=== TASK BRIEF ===
Could you restate word for word each line from the top of the listing below through the line containing "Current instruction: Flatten"? Keep the pictures out.

=== DATASET EXTRACT ===

# # # # # # #

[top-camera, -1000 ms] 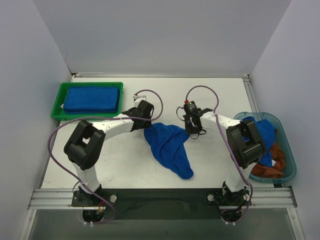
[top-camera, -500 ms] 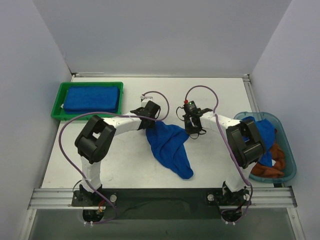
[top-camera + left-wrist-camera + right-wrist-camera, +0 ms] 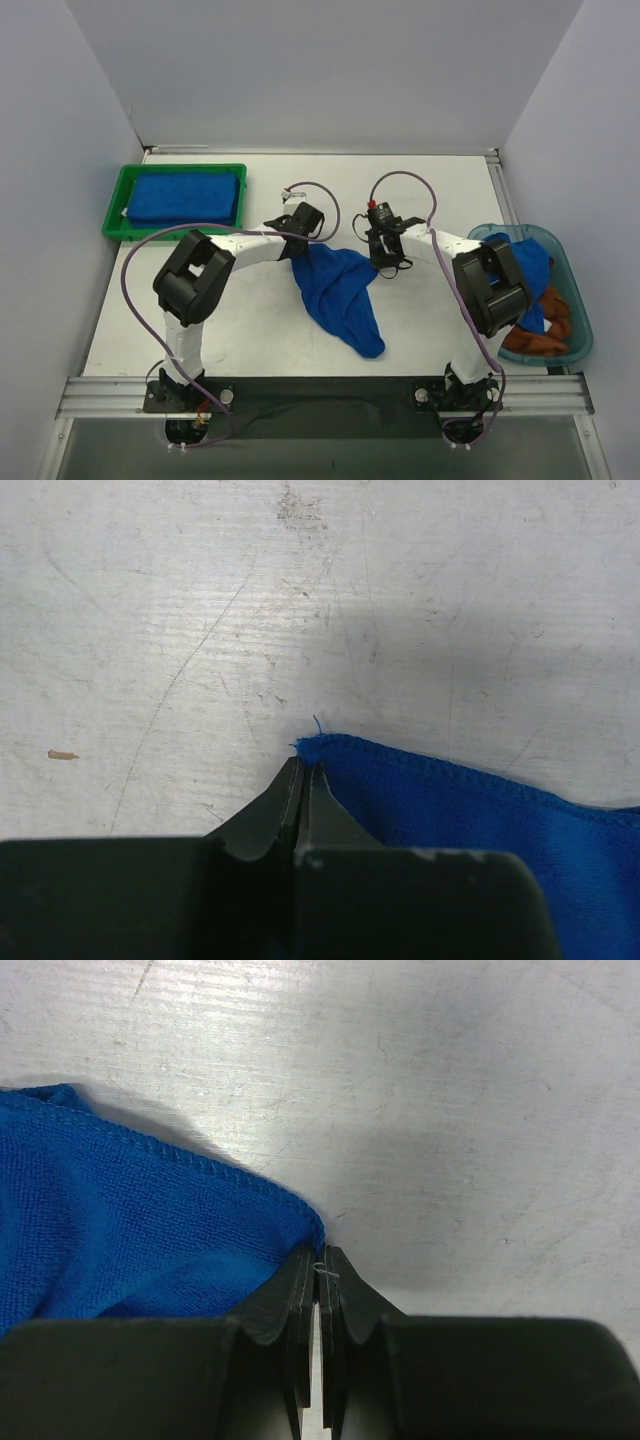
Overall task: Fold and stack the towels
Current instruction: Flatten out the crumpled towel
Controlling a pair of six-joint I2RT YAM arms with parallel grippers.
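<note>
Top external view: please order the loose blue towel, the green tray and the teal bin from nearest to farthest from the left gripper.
1. loose blue towel, held by the left gripper, centre.
2. green tray, back left.
3. teal bin, right edge.

The rust-brown towel (image 3: 545, 338) is mostly hidden — behind the right arm (image 3: 490, 285) and a blue towel (image 3: 535, 262) in the bin (image 3: 568, 275).

A folded towel (image 3: 185, 197), royal blue, lies flat inside the tray (image 3: 112, 215) and nearly fills it. A rumpled towel (image 3: 340, 290), also blue, lies to the right of the tray and nearer, tapering to a point at its near end. The left gripper (image 3: 303, 770) and right gripper (image 3: 318, 1260) each pinch one of its far corners. Well right of the tray, a draped towel (image 3: 530, 265), blue, partly covers a bunched brown towel (image 3: 545, 335).
</note>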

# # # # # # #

=== PROBLEM SOLUTION ===
[top-camera, -1000 ms] 
[top-camera, -500 ms] 
[top-camera + left-wrist-camera + right-wrist-camera, +0 ms] 
Overall task: Fold and stack the towels
Current instruction: Flatten out the crumpled towel

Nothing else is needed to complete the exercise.